Keywords : Whistleblowers; Doyen; Rui Pinto; Football Leaks
Esta sexta-feira Rui Pinto vai sentar-se no banco dos réus para se submeter ao início do julgamento dos 90 crimes de que é acusado. A ponta do véu começou a ser conhecida em dezembro de 2016, por parte do Consórcio de Jornalistas EIC - European Investigative Collaborations - do qual faz parte entre outros o Der Spiegel e o Expresso, revelando conteúdos do projeto dado pelo nome de Football Leaks. Em dezembro de 2016 esse projeto divulgou os esquemas de ocultação de rendimentos de Cristiano Ronaldo e outras estrelas do futebol europeu, mas também os negócios da Doyen. Um ano antes, em setembro de 2015, já a Doyen tinha sido abalada pela difusão de um tal Football Leaks.

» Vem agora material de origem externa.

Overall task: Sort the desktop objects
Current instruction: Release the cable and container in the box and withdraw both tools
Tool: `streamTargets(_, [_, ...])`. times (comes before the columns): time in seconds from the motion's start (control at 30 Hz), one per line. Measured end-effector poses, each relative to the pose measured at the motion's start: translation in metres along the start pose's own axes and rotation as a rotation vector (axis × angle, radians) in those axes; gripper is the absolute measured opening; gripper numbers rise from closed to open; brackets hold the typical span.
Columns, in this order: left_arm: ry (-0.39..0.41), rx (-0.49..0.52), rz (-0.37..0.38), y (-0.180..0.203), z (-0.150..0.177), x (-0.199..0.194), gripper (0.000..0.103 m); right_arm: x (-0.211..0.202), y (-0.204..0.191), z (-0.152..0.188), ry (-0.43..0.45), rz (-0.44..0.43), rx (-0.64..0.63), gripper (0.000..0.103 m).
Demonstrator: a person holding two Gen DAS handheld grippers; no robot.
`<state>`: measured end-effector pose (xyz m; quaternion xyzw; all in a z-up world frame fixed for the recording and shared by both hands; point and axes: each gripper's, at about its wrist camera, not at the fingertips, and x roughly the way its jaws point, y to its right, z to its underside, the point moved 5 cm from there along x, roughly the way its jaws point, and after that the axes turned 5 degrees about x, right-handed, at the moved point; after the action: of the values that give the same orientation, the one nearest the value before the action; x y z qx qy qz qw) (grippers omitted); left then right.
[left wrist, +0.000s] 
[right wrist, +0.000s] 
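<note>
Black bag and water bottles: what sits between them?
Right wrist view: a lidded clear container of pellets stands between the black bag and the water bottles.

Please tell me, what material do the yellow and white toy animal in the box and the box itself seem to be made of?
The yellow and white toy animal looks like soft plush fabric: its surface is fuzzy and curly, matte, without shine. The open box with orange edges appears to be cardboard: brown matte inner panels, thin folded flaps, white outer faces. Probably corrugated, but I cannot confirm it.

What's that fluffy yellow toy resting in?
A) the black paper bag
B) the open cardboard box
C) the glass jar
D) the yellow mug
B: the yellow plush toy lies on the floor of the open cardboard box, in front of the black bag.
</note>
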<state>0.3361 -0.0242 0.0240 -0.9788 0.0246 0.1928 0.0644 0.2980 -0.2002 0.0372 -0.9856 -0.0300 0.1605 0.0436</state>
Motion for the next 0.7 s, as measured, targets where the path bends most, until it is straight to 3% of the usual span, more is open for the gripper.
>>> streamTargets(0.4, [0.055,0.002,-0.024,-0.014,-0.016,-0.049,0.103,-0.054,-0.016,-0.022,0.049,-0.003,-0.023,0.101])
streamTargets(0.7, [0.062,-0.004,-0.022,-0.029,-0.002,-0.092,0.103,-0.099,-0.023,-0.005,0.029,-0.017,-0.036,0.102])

O processo em tribunal, de que Rui Pinto é acusado, nasceu com uma queixa-crime na Polícia Judiciária apresentada pela Doyen Sports Investments e por Nélio Lucas, gestor da Doyen, no início de outubro de 2015, depois de o gestor da Doyen ter sido contactado por um misterioso Artem Lobuzov, que então lhe sugeriu que as publicações sobre a empresa no blog Football Leaks poderiam parar mediante o pagamento de uma verba entre meio milhão e um milhão de euros. Desse encontro, gravado pela PJ, resultaria a convicção das autoridades de que o homem por trás da identidade Artem Lobuzov era afinal Rui Pinto, já que Aníbal Pinto referia conhecer o seu representado de um litígio ocorrido no ano anterior envolvendo um desvio de dinheiro de uma conta de um banco nas ilhas Caimão.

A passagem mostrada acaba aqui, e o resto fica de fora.